_About this exercise_
Run through the records and show each line that includes the string "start".

_Material supplied_
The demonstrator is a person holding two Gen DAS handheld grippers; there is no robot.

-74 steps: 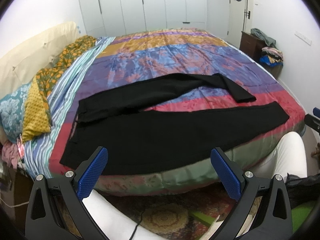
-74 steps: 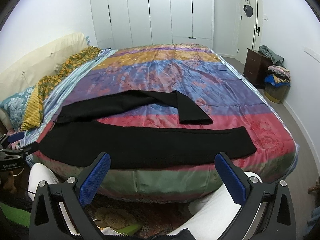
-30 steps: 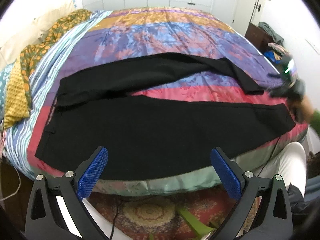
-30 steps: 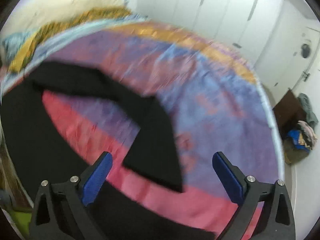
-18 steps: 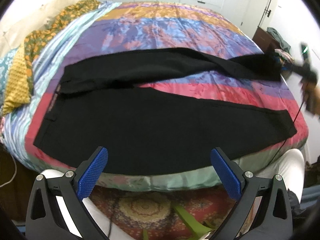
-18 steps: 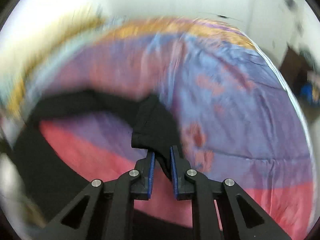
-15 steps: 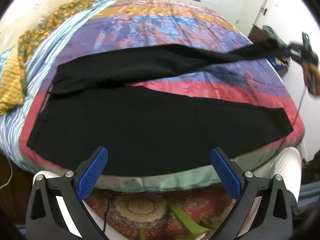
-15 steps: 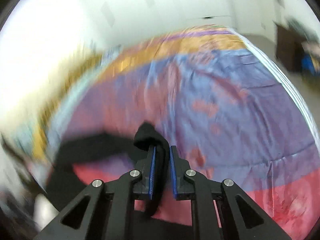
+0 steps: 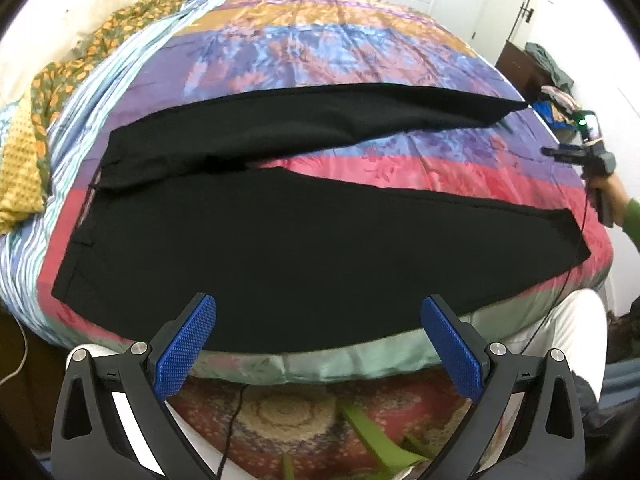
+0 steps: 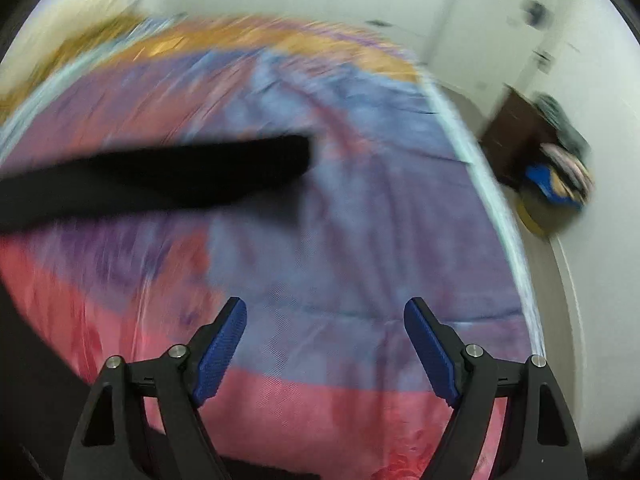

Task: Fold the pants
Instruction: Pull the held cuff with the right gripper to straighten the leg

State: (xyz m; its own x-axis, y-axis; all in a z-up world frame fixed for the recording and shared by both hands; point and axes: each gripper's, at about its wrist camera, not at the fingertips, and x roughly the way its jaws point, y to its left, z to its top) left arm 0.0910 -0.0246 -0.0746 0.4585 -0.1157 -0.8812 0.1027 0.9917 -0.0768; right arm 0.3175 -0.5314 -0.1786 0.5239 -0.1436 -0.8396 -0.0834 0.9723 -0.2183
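Currently the long black fabric pants [image 9: 304, 240] lie spread across the multicoloured patterned bedspread [image 9: 332, 48] of the bed, waistband toward the pillows at the left, the near leg flat along the front edge and the far leg stretched straight toward the right side, its hem [image 10: 288, 156] resting flat and apart from any finger. The step in hand appears to be the laying-out that precedes the first fold: both legs are straight but splayed, with a wedge of bedspread between them. The left hand-held gripper [image 9: 320, 344] hovers over the near edge with its blue pads wide apart and nothing between them; the right hand-held gripper [image 10: 325, 344], seen blurred in its own view, is likewise spread and empty over bare bedspread, near the far hem. Compared with half a second earlier, when the right pads were pinched on that hem and carrying it outward, the cloth has been let go and the far leg now lies extended. The next move probably calls for taking one leg by hem and waistband and laying it over the other, edges matched.
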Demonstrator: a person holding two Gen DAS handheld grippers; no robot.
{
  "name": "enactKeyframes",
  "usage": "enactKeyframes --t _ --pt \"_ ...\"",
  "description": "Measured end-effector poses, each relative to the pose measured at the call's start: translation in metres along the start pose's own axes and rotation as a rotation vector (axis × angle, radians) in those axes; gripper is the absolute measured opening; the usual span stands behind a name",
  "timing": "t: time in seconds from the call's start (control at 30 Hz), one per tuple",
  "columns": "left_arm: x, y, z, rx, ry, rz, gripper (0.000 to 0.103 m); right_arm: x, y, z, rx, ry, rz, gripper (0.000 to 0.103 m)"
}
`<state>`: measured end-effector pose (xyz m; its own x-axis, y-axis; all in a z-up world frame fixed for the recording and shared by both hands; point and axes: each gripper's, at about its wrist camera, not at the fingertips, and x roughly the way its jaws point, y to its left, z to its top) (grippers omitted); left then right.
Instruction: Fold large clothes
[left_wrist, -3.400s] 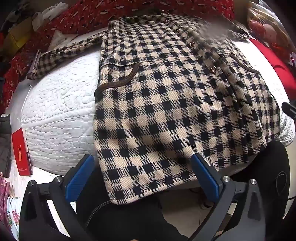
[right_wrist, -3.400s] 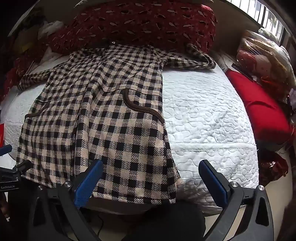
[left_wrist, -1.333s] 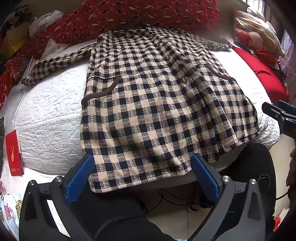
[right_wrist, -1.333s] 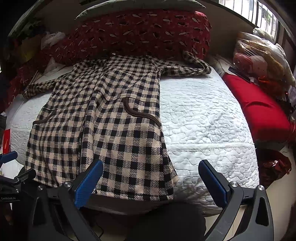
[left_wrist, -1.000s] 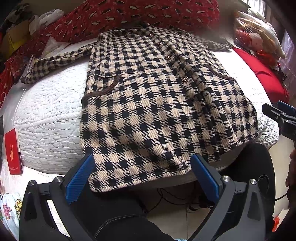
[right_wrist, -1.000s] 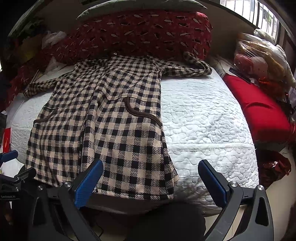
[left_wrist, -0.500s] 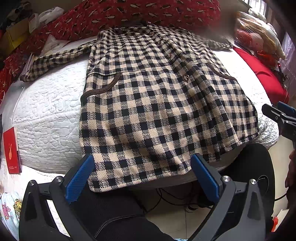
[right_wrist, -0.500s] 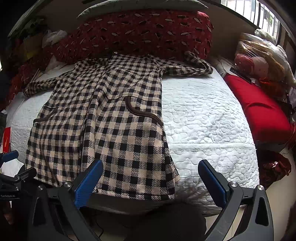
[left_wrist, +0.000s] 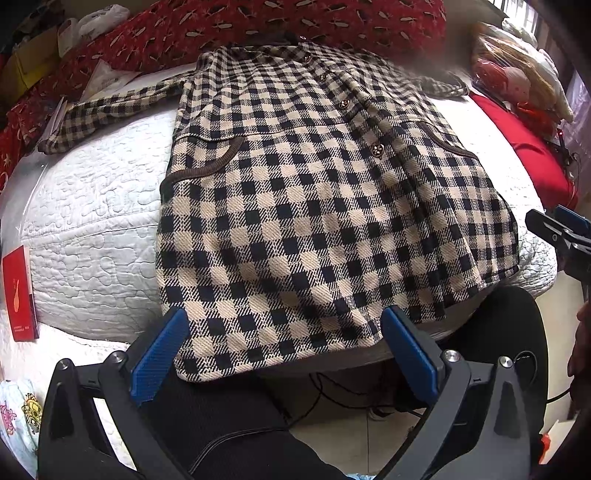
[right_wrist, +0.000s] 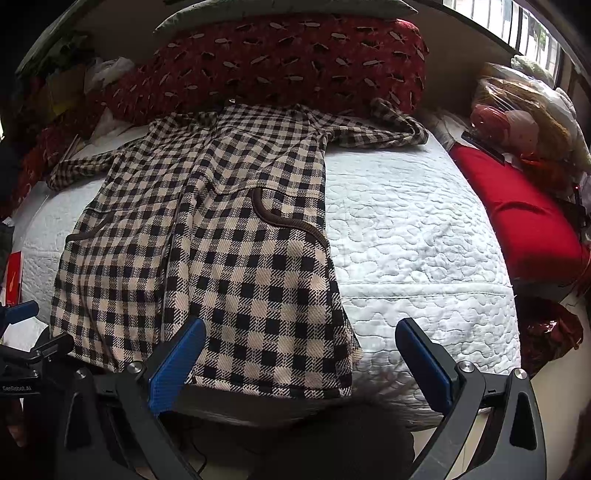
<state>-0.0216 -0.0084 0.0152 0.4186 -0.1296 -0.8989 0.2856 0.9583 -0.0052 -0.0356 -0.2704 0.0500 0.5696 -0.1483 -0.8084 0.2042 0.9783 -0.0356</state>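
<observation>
A black-and-beige checked coat (left_wrist: 314, 206) lies spread front-up on a white quilted mattress (left_wrist: 92, 221), sleeves out to both sides, hem hanging over the near edge. It also shows in the right wrist view (right_wrist: 221, 240). My left gripper (left_wrist: 284, 354) is open and empty, just in front of the hem's left part. My right gripper (right_wrist: 303, 362) is open and empty, in front of the hem's right corner. Each gripper shows at the edge of the other's view.
A red patterned cushion (right_wrist: 295, 62) lies behind the coat's collar. A plain red cushion (right_wrist: 524, 218) and plastic bags (right_wrist: 524, 110) sit to the right. A red booklet (left_wrist: 18, 291) leans at the mattress's left side. My dark-trousered legs (left_wrist: 229, 424) are below the hem.
Both grippers have stayed open and empty. The views shift slightly: the left gripper has drifted a little closer to the hem. The coat has not moved.
</observation>
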Motion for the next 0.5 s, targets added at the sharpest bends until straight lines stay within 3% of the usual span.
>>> enactKeyframes --t 0.23,0.37,0.5 --pt "0.005 0.007 0.002 -0.014 0.019 -0.002 0.103 0.005 -0.001 0.001 0.004 0.008 0.006 0.102" --pt "0.011 0.031 0.011 -0.082 0.041 0.008 0.103 0.011 -0.018 0.005 0.044 0.01 -0.03 0.098" --pt "0.019 0.07 0.025 -0.186 0.059 0.052 0.103 0.027 -0.045 0.005 0.108 0.067 -0.028 0.091"
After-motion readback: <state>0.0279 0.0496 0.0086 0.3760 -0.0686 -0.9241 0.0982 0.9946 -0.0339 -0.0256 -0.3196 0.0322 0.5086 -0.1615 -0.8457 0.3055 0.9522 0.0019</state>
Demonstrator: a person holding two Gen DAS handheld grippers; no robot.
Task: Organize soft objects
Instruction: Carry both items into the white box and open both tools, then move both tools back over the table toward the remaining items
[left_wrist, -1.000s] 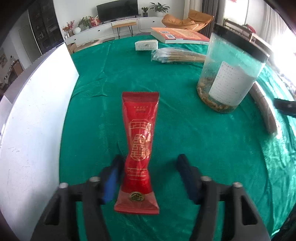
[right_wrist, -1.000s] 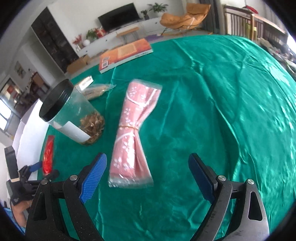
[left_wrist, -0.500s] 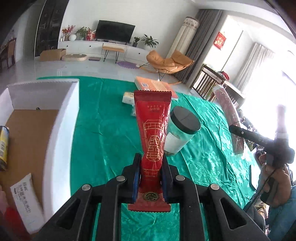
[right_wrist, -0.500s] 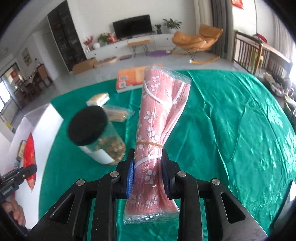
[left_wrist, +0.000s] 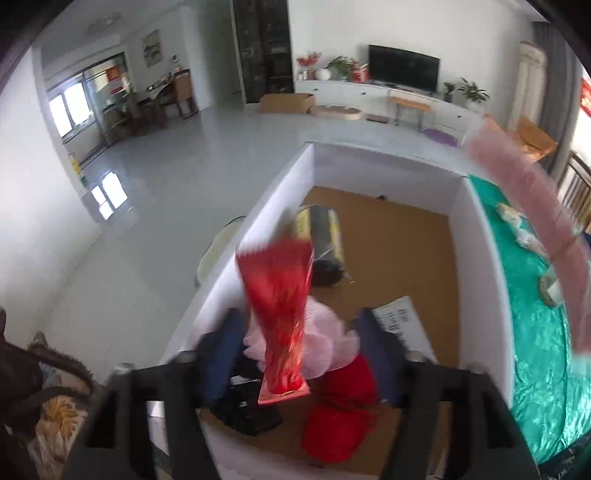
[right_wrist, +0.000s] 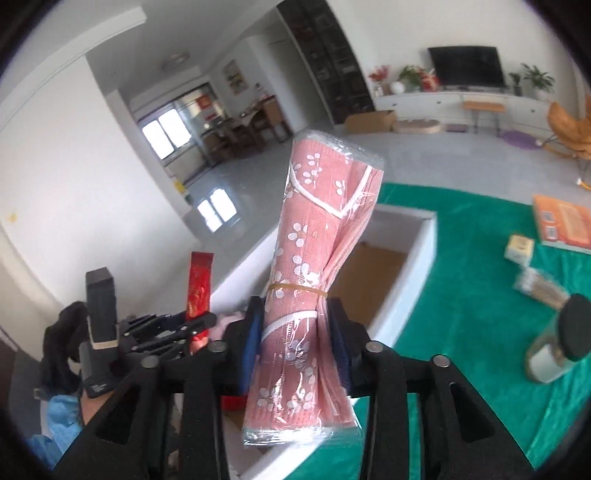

_Finished exercise_
  "description": "Measured end-effector poses, each relative to the pose measured at the call's start: translation in metres along the start pose's own axes and rotation as a rotation vector (axis × angle, radians) in those axes; gripper is the absolute measured opening; the usual span stands behind a name",
  "timing": "t: time in seconds from the call's start (control at 30 Hz), one per tuple",

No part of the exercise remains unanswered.